Somewhere below is a line with "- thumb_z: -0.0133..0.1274" and, later, a line with "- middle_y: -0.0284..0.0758"; repeat those two lines and all the lines between them, exactly as they are.

→ Provided data:
********
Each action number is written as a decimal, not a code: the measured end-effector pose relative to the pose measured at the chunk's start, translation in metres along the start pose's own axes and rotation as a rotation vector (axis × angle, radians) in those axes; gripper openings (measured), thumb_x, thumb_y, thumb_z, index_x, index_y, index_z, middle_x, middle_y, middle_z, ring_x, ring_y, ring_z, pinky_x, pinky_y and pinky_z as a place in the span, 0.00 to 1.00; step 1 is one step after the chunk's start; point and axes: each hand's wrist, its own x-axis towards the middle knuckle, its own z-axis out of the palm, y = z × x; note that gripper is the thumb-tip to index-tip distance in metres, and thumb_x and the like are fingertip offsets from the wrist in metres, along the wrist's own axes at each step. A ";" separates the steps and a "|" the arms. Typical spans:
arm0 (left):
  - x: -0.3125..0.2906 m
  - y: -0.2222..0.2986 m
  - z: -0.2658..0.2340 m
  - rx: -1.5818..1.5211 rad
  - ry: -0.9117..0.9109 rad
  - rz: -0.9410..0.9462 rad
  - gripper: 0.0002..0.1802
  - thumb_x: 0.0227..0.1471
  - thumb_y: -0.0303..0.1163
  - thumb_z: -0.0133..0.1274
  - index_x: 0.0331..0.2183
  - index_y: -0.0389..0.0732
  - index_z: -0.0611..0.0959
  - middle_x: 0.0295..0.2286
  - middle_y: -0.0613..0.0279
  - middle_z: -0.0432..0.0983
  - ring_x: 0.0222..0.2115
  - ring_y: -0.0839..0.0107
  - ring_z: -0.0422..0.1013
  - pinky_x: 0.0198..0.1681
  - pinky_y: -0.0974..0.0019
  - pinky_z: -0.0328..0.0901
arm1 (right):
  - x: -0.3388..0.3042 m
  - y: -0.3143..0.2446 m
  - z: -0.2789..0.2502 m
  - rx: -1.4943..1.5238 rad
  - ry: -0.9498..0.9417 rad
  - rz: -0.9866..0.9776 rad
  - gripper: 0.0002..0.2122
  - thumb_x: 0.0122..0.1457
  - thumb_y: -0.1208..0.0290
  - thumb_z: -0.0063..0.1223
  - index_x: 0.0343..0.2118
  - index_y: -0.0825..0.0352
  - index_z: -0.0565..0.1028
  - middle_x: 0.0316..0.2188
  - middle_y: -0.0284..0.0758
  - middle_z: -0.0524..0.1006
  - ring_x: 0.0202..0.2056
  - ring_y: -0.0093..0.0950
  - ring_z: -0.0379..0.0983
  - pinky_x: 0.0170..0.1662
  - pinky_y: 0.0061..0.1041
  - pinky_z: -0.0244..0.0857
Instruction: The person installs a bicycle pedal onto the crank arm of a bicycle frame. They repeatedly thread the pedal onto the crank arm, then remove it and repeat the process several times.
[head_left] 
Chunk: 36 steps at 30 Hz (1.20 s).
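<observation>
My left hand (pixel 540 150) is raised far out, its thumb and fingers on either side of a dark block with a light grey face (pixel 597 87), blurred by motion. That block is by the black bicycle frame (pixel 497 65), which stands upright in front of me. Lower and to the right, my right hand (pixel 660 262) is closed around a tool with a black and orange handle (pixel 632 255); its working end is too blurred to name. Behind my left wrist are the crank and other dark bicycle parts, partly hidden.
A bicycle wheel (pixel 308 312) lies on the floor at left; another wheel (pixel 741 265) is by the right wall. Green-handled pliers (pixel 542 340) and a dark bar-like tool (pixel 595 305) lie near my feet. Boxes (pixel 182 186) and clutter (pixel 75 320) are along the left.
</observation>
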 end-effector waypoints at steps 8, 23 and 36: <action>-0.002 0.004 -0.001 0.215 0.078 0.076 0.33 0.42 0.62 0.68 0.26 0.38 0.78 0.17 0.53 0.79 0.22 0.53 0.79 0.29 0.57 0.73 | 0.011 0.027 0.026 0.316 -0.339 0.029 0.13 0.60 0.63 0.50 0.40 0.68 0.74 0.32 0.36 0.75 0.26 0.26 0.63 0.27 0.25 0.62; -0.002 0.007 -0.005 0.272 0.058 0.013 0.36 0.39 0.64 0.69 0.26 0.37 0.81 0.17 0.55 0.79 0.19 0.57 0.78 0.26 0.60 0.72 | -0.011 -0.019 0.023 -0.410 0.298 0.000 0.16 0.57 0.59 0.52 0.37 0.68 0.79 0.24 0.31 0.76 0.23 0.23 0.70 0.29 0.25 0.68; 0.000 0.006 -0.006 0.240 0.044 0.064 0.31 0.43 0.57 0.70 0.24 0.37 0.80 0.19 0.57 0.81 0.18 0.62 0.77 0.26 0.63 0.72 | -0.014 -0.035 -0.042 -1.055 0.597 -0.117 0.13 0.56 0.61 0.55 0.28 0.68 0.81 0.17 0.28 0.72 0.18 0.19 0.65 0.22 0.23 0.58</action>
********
→ Response below:
  - thumb_z: -0.0133..0.1274
  - index_x: 0.0331..0.2183
  - index_y: -0.0389..0.0732
  - index_z: -0.0611..0.0959
  - middle_x: 0.0295..0.2286
  - middle_y: -0.0613..0.0279
  - middle_z: -0.0432..0.0983
  - ring_x: 0.0222..0.2115
  - ring_y: -0.0839..0.0107
  - ring_z: -0.0422..0.1013
  - pinky_x: 0.0198..0.1681
  - pinky_y: -0.0974..0.0019
  - pinky_z: -0.0328..0.0901
arm1 (right):
  - x: -0.3388..0.3042 m
  - y: -0.3143..0.2446 m
  - z: -0.2789..0.2502 m
  - rx: -1.4943..1.5238 rad
  - ry: -0.9498..0.9417 rad
  - rz: -0.9866..0.9776 rad
  - gripper: 0.0002..0.2122
  - thumb_x: 0.0122..0.1457
  - thumb_y: -0.1208..0.0290
  - thumb_z: -0.0063..0.1223
  - index_x: 0.0343..0.2118
  - index_y: -0.0825..0.0352
  - index_z: -0.0565..0.1028
  - middle_x: 0.0316..0.2188
  - middle_y: -0.0284..0.0758

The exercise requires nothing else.